__INSTRUCTIONS TO FOLLOW__
Return the listing in full, word for word.

§

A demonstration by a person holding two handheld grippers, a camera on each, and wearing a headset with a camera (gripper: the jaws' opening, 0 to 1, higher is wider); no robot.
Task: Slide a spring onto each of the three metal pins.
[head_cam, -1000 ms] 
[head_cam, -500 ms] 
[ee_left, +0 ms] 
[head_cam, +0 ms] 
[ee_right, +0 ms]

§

__EXPECTED ANSWER__
A demonstration by a person holding two handheld grippers, a camera on each, and wearing a headset with a camera (gripper: the jaws' opening, 0 to 1, higher is wider); no robot.
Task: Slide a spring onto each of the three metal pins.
[head_cam, -1000 ms] 
[head_cam, -500 ms] 
[ee_left, +0 ms] 
[head_cam, +0 ms] 
[ee_right, +0 ms]

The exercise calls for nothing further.